→ **Exercise goal**:
Return exactly the span of lines in the following data that opens with the line containing "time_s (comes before" and closes with the line containing "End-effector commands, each". Include nothing else.

→ **Listed records**:
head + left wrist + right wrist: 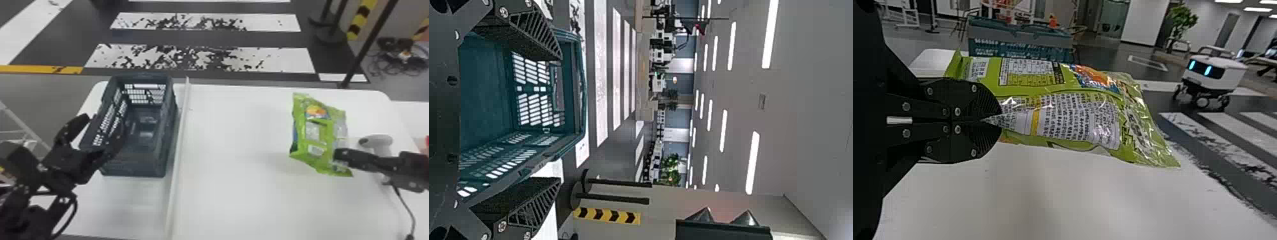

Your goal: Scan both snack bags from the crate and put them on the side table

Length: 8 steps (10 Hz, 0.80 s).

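Two claws are seen in the head view. On the worktop [242, 191], the dark crate [165, 153] serves as the landmark. At its left side is the left claw [107, 127], standing open. Well apart to the crate's right, one green snack bag [322, 127] is gripped by the right claw [338, 155] and held tilted above the worktop. Further right of the crate, past the bag, is a white scanner [376, 140]. Just beside the crate's right wall runs a raised white strip [178, 153].

Left wrist view: the left claw [561, 117] has its fingers spread, with the crate's slatted walls beyond them.

Right wrist view: the right claw [998, 120] is closed on the bag, its fingertips pinching the printed wrapper. The crate lies beyond the bag; a wheeled machine [1213, 72] stands on the floor, apart from the crate.
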Motion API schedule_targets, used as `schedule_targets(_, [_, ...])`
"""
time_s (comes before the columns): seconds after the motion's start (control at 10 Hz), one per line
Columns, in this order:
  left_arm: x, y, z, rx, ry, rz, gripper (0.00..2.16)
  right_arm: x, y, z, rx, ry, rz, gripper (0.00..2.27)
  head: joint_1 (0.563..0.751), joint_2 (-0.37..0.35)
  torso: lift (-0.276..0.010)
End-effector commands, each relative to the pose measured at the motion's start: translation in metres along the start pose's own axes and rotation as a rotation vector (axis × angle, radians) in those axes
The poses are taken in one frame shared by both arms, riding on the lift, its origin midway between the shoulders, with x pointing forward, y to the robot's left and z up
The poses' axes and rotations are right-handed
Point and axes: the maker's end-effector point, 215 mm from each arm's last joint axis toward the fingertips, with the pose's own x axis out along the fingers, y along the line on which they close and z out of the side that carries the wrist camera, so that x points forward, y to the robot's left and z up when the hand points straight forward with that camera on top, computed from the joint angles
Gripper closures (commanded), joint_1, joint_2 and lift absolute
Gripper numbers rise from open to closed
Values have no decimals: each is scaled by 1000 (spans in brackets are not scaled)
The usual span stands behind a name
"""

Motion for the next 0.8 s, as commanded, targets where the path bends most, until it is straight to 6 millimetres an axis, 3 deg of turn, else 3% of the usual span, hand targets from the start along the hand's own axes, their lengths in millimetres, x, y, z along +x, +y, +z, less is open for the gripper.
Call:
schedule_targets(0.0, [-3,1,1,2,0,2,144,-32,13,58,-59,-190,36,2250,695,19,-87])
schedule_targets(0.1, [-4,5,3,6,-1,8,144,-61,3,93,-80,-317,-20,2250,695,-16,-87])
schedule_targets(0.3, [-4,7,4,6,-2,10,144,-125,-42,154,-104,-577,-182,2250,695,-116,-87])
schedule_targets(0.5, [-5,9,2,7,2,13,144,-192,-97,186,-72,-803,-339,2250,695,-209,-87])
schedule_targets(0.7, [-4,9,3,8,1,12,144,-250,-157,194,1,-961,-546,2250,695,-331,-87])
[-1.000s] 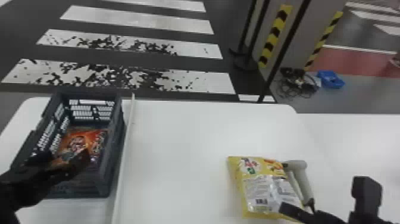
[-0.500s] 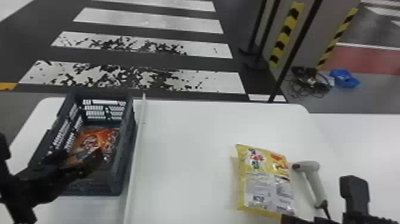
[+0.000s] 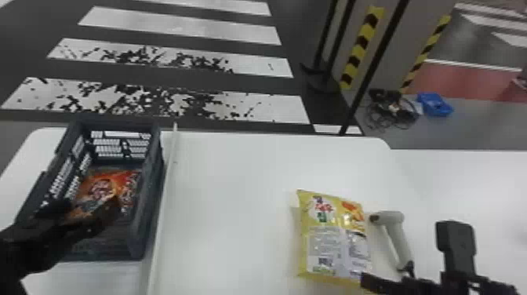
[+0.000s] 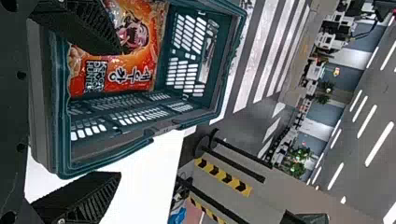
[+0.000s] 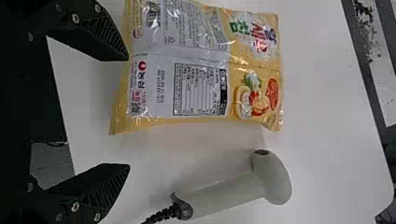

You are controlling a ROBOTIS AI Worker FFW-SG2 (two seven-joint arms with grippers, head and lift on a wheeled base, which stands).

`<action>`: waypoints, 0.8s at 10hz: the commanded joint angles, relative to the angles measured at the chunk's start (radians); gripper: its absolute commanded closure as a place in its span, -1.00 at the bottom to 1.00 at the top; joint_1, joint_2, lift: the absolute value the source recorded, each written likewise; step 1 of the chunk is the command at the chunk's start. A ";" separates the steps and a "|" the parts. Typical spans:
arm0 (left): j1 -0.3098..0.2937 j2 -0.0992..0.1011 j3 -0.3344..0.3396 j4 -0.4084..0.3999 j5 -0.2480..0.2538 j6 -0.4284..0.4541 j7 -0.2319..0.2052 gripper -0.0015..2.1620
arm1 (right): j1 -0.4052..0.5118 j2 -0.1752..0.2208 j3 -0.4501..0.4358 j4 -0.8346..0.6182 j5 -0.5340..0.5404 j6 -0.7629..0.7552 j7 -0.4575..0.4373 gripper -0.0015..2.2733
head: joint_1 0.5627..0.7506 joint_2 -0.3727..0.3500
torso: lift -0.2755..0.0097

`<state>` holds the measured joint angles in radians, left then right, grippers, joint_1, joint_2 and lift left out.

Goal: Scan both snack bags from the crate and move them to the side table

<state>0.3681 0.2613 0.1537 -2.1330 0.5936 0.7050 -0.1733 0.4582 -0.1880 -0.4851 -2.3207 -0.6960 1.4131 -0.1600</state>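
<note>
Snack bags, two: orange bag [image 3: 96, 186] inside the single crate [image 3: 155, 184], lower left of head view; yellow bag [image 3: 331, 235] on tabletop [image 3: 235, 204], lower right, beside one scanner [image 3: 394, 232]. In left wrist view: green plants [image 4: 298, 169], right of frame. Left gripper [image 3: 88, 208] and right gripper [image 3: 407, 255]: fingers spread wide, empty.

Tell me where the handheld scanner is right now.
In the head view, the handheld scanner lies on the white table toward the robot's right, just to the right of the yellow snack bag.
</note>
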 commanded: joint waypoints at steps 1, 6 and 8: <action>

→ **Result for this exercise**:
time_s (comes before the columns): seconds after the motion's start (control at 10 Hz), one per line
Columns, in this order:
  left_arm: x, y, z, rx, ry, rz, gripper (0.00..2.16)
  right_arm: x, y, z, rx, ry, rz, gripper (0.00..2.27)
  head: joint_1 (0.563..0.751), joint_2 (-0.37..0.35)
  torso: lift (-0.276..0.010)
End-effector commands, each relative to the pose measured at the motion's start: translation in metres along the start pose's own axes and rotation as a rotation vector (axis × angle, radians) in those axes

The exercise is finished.